======== DATASET ENTRIES ========

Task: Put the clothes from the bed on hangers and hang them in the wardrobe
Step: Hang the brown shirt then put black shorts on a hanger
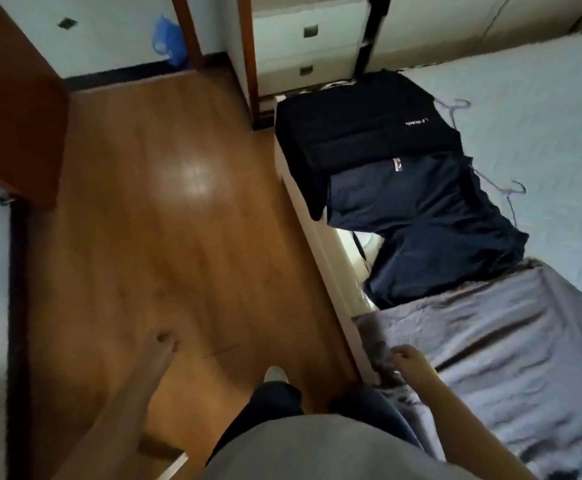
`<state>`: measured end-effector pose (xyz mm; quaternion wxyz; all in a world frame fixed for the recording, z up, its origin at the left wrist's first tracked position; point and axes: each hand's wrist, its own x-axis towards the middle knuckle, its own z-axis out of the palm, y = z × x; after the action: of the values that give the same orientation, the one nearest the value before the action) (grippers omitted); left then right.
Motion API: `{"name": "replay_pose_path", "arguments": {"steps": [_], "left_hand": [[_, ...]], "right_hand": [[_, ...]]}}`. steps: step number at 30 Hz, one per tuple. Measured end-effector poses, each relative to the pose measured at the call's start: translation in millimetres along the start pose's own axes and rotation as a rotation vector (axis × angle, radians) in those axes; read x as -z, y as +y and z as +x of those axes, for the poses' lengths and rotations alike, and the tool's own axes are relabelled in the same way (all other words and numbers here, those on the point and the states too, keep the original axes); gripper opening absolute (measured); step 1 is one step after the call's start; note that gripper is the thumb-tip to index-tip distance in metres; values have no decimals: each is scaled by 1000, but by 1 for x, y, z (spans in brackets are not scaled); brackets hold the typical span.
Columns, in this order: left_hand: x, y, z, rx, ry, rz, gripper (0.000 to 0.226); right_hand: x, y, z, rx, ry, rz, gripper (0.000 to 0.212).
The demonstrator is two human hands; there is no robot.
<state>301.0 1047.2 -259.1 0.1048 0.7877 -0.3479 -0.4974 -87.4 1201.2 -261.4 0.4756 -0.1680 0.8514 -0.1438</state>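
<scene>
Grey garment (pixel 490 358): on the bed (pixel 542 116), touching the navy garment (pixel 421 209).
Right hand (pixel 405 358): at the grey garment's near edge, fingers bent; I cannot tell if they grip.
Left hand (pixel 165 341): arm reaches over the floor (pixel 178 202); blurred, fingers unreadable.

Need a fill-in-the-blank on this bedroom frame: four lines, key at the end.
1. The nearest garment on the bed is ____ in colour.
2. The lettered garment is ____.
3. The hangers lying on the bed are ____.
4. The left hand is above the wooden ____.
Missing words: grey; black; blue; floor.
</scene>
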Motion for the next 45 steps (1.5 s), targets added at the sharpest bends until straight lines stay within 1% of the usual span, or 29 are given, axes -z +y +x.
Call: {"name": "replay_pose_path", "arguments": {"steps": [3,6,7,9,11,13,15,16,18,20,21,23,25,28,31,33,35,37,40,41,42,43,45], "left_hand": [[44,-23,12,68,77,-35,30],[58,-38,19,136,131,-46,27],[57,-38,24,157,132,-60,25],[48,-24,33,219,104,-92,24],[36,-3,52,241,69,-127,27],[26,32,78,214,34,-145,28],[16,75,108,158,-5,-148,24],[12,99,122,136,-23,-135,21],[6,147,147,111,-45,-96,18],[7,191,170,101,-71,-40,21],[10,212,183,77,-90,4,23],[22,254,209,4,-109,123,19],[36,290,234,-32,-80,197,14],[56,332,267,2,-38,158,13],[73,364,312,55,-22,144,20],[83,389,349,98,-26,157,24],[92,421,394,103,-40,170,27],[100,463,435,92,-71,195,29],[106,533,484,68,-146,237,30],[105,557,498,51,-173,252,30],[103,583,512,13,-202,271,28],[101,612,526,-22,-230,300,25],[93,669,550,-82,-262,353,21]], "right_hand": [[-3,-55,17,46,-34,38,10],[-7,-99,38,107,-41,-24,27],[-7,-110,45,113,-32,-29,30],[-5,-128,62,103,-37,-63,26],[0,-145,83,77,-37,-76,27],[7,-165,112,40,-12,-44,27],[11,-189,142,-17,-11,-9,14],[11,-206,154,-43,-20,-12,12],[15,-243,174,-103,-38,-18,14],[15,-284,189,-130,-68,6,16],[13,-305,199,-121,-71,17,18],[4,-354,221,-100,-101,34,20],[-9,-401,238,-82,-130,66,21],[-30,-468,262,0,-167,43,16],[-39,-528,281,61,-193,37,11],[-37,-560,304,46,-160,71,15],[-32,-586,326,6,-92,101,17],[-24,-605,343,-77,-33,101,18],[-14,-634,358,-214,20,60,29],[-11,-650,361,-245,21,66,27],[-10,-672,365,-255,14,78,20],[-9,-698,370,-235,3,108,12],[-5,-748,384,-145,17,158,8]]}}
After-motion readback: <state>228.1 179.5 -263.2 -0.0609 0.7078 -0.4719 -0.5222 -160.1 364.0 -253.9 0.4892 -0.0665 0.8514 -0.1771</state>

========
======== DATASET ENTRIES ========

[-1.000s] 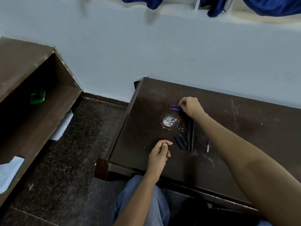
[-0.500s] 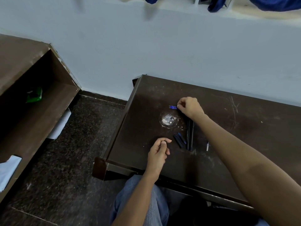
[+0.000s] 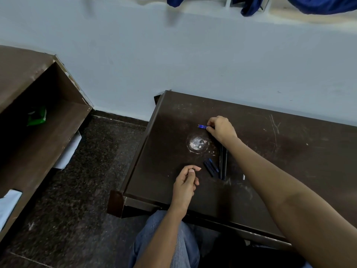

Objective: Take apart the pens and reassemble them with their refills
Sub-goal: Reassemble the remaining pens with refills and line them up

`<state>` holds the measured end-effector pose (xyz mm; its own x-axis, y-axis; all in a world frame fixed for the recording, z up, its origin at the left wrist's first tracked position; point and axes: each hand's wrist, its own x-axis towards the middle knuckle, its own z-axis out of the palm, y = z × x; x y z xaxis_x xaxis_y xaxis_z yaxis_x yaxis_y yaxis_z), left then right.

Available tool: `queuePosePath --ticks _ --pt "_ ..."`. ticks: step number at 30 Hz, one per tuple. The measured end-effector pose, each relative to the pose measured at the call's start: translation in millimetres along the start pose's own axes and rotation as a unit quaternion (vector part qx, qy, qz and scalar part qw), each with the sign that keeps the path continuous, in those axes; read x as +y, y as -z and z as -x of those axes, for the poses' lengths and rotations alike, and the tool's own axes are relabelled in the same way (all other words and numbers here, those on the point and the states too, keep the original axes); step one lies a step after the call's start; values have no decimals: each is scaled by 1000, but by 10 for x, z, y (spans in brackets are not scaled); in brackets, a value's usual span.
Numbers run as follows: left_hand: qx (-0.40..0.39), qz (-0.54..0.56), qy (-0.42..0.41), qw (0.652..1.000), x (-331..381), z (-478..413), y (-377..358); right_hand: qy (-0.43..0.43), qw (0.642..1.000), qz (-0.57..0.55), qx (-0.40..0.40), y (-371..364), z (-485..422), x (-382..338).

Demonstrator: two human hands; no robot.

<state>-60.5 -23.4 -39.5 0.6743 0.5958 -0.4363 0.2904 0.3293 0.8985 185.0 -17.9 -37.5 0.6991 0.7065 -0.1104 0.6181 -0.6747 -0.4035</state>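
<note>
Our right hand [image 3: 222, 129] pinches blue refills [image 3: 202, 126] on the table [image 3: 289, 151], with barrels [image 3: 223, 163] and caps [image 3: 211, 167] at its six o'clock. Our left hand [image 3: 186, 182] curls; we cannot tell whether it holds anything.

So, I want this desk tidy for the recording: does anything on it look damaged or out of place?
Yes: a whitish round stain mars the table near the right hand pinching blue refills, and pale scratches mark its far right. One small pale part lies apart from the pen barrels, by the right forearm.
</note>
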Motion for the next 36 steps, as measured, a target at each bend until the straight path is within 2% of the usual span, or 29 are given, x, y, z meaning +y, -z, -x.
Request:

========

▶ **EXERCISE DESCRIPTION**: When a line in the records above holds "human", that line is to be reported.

▶ **TASK OUTPUT**:
The demonstrator is two human hands; there is no robot.
Demonstrator: two human hands; no robot.

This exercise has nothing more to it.